(Work request) Write the data out again exactly and in full.

(Provided material)
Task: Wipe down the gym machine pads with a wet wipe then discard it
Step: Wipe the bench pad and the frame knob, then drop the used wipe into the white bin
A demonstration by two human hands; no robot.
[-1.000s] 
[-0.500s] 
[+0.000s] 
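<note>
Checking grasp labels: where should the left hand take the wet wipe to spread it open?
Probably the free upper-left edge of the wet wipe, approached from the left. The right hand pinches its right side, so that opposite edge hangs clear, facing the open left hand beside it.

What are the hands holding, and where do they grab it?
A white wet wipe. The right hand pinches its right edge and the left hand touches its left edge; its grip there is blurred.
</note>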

(Output of the exercise)
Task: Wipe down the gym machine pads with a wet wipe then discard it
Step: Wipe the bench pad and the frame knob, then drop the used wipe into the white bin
A demonstration by two human hands; no robot.
[-1.000s] 
[-0.500s] 
[+0.000s] 
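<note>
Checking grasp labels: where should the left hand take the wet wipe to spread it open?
Probably the free upper-left edge of the wet wipe, approached from the left. The right hand pinches its right side, so that opposite edge hangs clear, facing the open left hand beside it.

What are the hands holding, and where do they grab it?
A white wet wipe. The right hand pinches its right edge and the left hand touches its left edge; its grip there is blurred.
</note>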

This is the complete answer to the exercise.